On March 22, 2009, my cousin Darrell died, a few months shy of his 50th birthday. Before I went to work one morning, I got e-mail from another cousin informing me of Darrell’s death a month earlier from cancer. When I got to work, I couldn’t see my computer screen through the tears in my eyes. I never got the chance to see and respond to his Classmates message. Part of my childhood was gone, as there was no one left to corroborate the times we shared together, just two spoiled brats with vivid imaginations.

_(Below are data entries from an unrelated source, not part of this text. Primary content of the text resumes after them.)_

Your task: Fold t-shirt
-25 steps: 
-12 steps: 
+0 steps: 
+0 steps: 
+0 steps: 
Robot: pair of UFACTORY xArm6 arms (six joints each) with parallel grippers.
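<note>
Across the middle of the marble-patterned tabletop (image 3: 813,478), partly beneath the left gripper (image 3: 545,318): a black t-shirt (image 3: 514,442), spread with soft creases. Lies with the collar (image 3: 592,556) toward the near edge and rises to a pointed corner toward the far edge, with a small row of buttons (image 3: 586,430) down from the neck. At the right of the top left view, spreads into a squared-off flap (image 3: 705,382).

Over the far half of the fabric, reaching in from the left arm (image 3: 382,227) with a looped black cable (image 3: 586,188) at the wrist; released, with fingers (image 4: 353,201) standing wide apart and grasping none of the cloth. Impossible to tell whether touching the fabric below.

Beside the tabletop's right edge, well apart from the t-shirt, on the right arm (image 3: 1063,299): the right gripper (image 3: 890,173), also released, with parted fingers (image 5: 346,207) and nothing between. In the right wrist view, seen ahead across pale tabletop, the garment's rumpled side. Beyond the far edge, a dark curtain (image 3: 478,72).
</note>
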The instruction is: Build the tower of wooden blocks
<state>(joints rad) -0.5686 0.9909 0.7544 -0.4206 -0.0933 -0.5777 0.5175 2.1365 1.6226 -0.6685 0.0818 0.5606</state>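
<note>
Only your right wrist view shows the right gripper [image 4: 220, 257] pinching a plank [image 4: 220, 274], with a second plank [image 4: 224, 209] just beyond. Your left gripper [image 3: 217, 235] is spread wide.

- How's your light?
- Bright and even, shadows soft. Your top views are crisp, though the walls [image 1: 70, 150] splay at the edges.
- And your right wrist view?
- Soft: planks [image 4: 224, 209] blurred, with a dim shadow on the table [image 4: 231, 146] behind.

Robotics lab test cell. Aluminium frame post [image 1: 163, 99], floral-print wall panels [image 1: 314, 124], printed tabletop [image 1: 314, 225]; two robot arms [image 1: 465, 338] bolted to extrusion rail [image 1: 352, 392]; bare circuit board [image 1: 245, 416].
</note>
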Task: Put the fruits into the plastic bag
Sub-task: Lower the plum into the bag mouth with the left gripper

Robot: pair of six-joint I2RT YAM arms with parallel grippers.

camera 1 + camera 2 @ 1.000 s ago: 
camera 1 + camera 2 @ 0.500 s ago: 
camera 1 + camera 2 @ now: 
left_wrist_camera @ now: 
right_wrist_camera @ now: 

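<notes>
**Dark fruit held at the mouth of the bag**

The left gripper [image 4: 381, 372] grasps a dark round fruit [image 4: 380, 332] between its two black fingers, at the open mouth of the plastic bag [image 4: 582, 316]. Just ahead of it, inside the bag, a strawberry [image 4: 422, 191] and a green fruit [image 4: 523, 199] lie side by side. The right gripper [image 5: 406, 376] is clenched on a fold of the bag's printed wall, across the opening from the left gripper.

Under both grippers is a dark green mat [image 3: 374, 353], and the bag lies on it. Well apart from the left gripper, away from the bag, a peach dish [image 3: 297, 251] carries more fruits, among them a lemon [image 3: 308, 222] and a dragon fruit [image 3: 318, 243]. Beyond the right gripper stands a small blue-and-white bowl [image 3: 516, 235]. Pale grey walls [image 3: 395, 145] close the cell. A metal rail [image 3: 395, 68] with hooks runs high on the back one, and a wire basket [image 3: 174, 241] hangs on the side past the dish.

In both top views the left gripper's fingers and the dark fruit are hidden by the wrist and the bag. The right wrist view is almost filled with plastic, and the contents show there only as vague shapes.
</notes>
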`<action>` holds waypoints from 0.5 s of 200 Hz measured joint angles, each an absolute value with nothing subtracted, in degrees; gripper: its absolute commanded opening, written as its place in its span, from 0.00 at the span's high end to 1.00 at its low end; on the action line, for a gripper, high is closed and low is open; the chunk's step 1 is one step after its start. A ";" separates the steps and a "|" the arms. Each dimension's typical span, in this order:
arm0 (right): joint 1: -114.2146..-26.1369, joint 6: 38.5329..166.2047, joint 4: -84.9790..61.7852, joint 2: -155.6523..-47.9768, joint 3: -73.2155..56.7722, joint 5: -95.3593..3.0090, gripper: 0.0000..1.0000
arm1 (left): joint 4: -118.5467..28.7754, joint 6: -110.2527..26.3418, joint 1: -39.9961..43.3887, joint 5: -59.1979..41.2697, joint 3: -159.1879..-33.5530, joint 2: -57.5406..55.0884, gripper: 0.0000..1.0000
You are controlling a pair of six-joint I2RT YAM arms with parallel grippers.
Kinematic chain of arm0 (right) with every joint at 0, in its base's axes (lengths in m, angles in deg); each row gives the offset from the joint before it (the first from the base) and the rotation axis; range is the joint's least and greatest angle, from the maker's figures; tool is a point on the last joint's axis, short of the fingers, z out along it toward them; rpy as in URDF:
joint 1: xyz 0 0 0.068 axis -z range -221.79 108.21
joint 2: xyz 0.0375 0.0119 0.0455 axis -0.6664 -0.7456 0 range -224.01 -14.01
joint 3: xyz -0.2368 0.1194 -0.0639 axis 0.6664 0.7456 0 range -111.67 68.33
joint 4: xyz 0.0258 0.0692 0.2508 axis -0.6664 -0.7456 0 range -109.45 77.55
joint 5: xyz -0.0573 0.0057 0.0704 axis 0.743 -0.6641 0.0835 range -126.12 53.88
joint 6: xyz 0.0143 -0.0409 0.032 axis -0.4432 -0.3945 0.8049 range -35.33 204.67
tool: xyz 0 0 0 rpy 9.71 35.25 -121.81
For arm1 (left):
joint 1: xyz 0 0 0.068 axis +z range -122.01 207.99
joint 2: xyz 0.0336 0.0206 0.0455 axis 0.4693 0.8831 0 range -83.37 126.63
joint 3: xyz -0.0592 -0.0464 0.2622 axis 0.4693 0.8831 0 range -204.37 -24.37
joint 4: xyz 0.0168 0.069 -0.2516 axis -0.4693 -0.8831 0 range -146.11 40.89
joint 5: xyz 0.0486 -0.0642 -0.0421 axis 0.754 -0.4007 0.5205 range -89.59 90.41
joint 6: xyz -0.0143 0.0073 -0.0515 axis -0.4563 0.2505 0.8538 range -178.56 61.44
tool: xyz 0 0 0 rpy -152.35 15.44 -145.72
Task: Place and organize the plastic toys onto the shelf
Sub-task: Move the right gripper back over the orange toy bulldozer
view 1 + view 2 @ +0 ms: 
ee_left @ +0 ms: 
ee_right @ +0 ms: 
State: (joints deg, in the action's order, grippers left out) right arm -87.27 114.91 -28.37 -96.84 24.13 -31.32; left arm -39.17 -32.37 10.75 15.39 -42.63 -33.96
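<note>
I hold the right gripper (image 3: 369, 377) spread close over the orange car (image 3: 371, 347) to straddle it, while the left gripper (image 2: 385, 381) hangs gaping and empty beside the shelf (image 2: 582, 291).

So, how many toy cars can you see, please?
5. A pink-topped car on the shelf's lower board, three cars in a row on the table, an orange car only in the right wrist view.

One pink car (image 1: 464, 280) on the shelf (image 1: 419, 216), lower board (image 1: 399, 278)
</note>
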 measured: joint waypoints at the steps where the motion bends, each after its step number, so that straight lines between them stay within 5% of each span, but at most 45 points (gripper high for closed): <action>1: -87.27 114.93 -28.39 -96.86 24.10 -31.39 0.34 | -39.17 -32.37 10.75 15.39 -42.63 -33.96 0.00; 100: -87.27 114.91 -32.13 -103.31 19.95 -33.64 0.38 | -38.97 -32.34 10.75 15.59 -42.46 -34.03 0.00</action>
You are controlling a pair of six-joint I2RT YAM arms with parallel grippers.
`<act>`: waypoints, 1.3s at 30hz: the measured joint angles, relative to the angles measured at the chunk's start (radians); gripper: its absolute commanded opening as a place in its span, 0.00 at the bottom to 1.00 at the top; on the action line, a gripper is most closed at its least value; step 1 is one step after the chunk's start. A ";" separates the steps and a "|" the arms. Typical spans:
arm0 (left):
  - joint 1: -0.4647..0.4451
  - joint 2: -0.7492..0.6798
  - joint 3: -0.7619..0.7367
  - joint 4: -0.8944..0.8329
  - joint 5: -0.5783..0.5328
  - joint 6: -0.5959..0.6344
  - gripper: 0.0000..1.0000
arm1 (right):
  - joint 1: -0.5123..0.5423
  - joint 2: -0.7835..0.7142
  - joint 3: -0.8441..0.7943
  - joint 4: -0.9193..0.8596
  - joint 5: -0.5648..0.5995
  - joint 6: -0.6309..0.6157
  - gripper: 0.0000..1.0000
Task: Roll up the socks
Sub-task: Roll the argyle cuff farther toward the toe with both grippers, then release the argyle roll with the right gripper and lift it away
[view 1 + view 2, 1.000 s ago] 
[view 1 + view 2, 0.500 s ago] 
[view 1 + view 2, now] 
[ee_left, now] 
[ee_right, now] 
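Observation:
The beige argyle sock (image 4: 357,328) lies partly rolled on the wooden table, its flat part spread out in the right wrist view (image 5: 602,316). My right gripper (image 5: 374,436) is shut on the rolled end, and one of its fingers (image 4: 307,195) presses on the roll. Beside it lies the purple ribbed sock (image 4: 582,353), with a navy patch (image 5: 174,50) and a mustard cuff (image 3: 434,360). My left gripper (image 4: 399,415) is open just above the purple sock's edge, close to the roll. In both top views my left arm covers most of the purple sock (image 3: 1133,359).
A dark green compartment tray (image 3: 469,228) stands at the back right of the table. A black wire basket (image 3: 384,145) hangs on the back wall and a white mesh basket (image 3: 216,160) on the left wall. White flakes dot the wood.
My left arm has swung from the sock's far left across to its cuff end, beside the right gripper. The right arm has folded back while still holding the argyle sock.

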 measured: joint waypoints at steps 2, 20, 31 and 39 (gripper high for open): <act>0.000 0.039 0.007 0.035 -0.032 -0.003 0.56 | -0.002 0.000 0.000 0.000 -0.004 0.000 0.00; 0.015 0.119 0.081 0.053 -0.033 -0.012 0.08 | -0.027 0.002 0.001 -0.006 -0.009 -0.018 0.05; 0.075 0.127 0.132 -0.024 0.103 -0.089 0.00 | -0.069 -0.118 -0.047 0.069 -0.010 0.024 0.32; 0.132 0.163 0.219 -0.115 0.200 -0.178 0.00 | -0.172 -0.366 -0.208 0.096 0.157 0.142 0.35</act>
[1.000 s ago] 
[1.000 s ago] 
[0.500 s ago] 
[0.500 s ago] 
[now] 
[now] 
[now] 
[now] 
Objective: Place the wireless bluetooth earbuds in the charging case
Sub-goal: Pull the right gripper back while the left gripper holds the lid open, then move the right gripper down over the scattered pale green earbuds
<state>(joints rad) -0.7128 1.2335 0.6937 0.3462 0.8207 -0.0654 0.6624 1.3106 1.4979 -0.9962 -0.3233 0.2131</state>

In May 2010, I collected some mementos I had left with my best friend in Pittsburgh. Along with my report cards and scrapbook was Darrell’s senior picture from Canon-McMillan Senior High. I looked at the picture of the young man with the large Afro, huge glasses, gray suit and wide black tie and read the inscription.

Marv,

To my loving cousin. May we always be very close. I want and wish only the very best for you always. God bless you. Stay cool Cous. P.S. Thanks for all the help.

            Love,

            Darrell “77”

I ran my hand over the blue ink, which was more than thirty years old. Even though we didn’t stay close, I would like to think that Darrell always knew that I loved him. How could I not? He was family. Cousins were cousins, no matter where they came from or how they got there. But I will never forget the one who called me “Cous.”